■ Exercise brief: Output nothing but the lines from the first line of the listing below through the line containing "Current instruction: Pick", printed exactly and free of pictures.

■ Stored data:
----

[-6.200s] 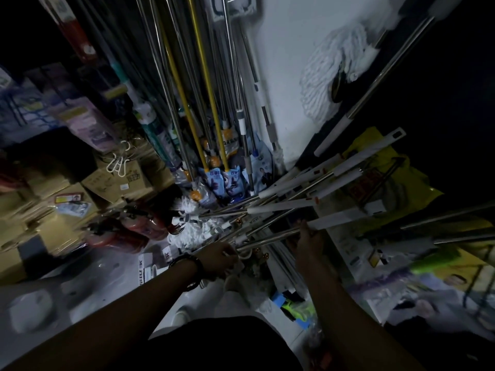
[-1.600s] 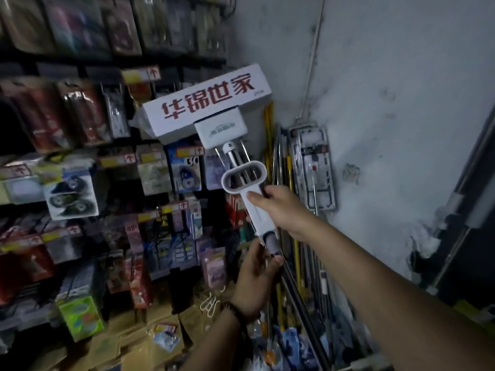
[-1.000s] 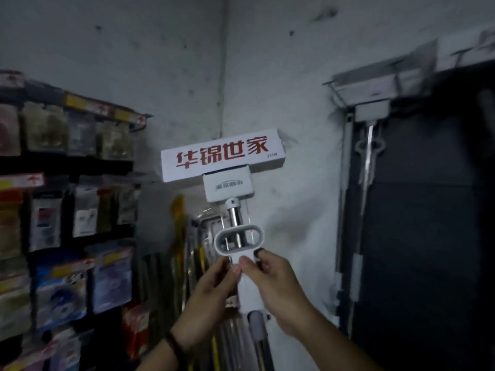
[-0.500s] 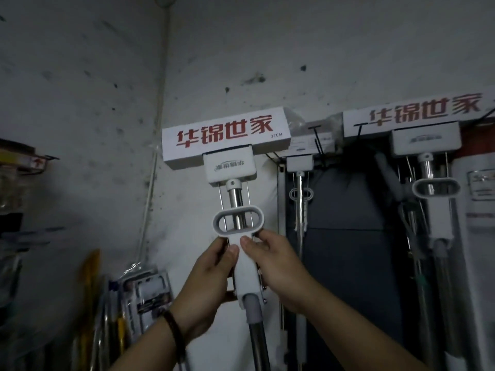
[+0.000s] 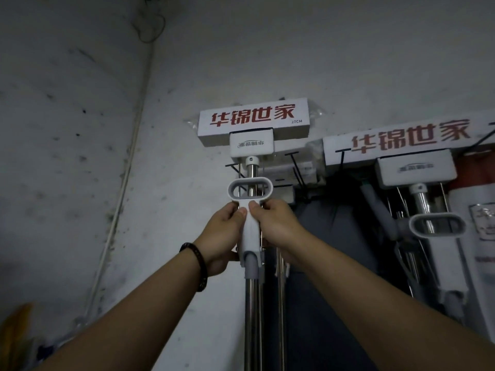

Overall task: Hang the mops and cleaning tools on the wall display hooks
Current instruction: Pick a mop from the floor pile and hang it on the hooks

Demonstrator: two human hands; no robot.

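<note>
Head view: the mop (image 5: 251,234), its white boxed head with red lettering above a steel pole, is standing upright left of the second mop (image 5: 417,170); the left hand (image 5: 225,231) and right hand (image 5: 276,226) are gripping its white sleeve.

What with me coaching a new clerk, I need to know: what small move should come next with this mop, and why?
Probably ease the mop up and toward the wall until it catches a black hook. The left hand and right hand grip its white sleeve below the loop, and hook prongs show just behind; whether it already hangs is unclear.
</note>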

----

■ Answer to the problem:
[-6.200s] 
[-1.600s] 
[-1.000s] 
[-0.500s] 
[+0.000s] 

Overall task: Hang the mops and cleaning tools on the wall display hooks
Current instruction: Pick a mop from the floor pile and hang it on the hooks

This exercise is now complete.